### DATA EXCERPT
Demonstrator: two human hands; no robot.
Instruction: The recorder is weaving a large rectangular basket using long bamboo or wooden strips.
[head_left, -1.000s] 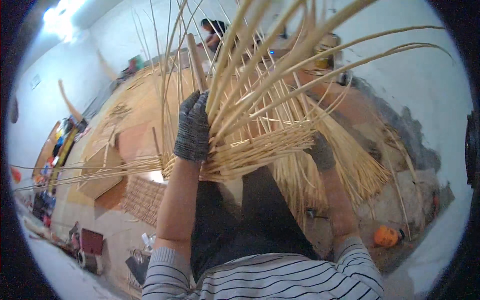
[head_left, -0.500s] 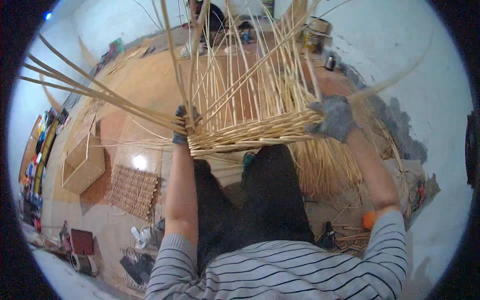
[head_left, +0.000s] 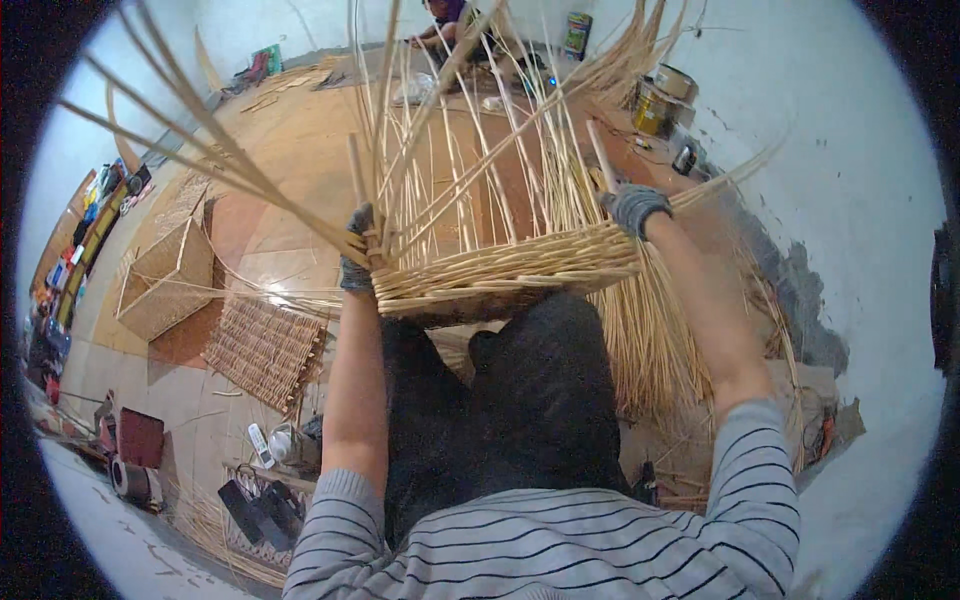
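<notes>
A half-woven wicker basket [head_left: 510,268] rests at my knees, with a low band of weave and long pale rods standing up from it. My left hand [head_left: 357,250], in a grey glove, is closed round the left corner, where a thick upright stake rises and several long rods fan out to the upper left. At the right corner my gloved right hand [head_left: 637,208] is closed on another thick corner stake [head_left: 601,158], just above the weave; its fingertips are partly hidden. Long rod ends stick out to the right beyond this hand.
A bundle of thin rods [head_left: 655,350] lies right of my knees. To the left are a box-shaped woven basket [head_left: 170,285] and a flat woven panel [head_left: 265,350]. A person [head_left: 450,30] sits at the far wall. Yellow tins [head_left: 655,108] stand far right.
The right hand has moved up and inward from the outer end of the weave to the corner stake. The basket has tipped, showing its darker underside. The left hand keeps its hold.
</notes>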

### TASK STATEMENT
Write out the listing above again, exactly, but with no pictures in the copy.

### OUTPUT FOR THIS EXERCISE
Demonstrator: two human hands; no robot.
Instruction: The recorder is weaving a large rectangular basket using long bamboo or wooden strips.
[head_left, -1.000s] 
[head_left, -0.500s] 
[head_left, +0.000s] 
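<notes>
A half-woven wicker basket [head_left: 510,268] rests at my knees, with a low band of weave and long pale rods standing up from it. My left hand [head_left: 357,250], in a grey glove, is closed round the left corner, where a thick upright stake rises and several long rods fan out to the upper left. At the right corner my gloved right hand [head_left: 637,208] is closed on another thick corner stake [head_left: 601,158], just above the weave; its fingertips are partly hidden. Long rod ends stick out to the right beyond this hand.
A bundle of thin rods [head_left: 655,350] lies right of my knees. To the left are a box-shaped woven basket [head_left: 170,285] and a flat woven panel [head_left: 265,350]. A person [head_left: 450,30] sits at the far wall. Yellow tins [head_left: 655,108] stand far right.
The right hand has moved up and inward from the outer end of the weave to the corner stake. The basket has tipped, showing its darker underside. The left hand keeps its hold.
</notes>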

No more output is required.